To be in control of your building project and have fun doing it, you need realistic expectations of what your house will cost and how much work it will take to make it livable. You will make your home-building experience more efficient, sane, and pleasurable if you follow a logical procedure for turning your ideas into designs and plans.
1. Draw a site plan. Start with the information you have about your land, your needs, and your budget. Draw a map that shows the characteristics of the land and locates important features such as the well, septic system, gardens, and roads. Make overlapping lists of the general features, qualities, functions, and activities you want in your house; then see how they can be combined in different patterns. Include everything. This is not the time to be realistic: Things can be eliminated later if necessary. But underline those activities and features that are central. To me, the layout or plan is the heart of a house design. It largely should dictate the structural system, the heating design, and other features.
2. Make Drawings. It is possible to build a house with few if any drawings. But designing your house will be easier and more thorough if you learn to make and use scale floor plans, elevations, cross sections, and details. Making drawings is not just a way to put ideas on paper. It is a way to develop ideas and make them work for you. Basically, you make a scale drawing, such as a floor plan, and then systematically ask questions about it. Is the sun orientation good? Is the circulation efficient? Does the layout give enough privacy? Then you revise the drawing, until you have solved as many of the problems as possible. This labor may seem excessive when your real interest is not drawing but building, yet every hour you spend drawing will save you five hours of building. You can solve problems in advance on paper and avoid big and costly mistakes later.

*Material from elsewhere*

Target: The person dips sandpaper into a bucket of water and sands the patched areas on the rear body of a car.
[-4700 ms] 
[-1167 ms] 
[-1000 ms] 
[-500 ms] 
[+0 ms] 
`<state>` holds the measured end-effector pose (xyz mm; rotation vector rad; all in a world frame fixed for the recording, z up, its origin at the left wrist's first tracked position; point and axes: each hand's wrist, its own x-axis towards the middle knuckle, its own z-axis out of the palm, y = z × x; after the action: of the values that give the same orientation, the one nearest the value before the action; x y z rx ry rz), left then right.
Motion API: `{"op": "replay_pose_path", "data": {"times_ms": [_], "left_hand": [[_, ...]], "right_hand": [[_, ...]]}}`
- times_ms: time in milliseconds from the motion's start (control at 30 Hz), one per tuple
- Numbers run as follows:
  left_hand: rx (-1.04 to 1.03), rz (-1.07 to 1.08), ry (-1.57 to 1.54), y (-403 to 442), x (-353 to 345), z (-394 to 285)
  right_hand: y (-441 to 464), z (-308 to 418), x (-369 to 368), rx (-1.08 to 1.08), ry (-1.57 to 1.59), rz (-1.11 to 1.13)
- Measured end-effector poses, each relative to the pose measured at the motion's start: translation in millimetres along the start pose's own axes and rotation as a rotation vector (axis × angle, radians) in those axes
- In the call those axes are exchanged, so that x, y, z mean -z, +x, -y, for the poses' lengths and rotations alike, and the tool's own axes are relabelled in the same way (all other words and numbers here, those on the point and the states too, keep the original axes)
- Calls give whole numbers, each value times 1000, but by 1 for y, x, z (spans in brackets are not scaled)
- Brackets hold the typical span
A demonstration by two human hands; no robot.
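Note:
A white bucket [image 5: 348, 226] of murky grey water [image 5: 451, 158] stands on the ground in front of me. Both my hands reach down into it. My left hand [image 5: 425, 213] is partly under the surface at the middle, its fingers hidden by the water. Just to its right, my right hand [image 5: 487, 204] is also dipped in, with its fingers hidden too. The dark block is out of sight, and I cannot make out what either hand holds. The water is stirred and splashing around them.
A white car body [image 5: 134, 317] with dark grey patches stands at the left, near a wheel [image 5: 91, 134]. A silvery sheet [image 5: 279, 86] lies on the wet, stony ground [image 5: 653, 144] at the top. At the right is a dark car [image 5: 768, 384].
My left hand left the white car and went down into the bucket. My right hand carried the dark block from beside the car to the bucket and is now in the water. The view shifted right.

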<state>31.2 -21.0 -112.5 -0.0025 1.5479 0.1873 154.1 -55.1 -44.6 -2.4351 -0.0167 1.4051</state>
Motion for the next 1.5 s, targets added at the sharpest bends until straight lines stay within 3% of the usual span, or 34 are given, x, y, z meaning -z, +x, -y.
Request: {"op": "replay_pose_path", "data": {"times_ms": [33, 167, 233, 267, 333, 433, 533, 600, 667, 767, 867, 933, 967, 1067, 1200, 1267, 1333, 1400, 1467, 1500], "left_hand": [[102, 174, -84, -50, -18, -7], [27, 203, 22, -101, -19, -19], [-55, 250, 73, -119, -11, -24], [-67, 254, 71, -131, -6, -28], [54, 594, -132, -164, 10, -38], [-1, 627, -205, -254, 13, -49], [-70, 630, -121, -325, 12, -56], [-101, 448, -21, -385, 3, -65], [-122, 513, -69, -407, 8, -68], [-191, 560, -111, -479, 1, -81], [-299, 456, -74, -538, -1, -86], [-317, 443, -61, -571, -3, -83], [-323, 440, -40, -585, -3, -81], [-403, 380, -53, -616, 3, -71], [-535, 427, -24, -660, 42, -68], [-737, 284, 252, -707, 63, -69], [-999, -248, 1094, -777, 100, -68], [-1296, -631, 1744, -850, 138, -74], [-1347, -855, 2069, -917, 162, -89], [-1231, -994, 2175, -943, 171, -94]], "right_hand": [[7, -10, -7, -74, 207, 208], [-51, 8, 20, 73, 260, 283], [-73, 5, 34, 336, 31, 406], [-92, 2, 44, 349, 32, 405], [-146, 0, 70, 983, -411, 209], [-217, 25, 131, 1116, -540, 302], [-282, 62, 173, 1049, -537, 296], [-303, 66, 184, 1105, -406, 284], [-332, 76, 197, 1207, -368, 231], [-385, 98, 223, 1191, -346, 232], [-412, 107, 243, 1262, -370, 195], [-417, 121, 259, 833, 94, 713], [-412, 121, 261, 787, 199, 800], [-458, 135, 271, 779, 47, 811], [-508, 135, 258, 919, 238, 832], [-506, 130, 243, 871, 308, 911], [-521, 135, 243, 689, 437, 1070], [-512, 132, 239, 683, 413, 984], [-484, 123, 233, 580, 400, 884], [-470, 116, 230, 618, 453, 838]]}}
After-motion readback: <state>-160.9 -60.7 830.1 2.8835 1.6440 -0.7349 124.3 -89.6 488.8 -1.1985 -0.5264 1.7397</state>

3. Hire the builder and designer early. They should be asked to collaborate from start to finish. My suggested team model is this: During the design phase, the builder is supporting and consulting with the designer, checking costs, and suggesting those details that he or she prefers to execute. Later, the roles reverse: During construction, the designer supports and consults with the builder on detailing and other problems that arise. Other team members, such as an energy consultant, plumber, or electrician, should also be involved early in the process, so they can collaborate with the designer and the contractor. And, of course, as the owner, you are a key team member, whether or not you do any building.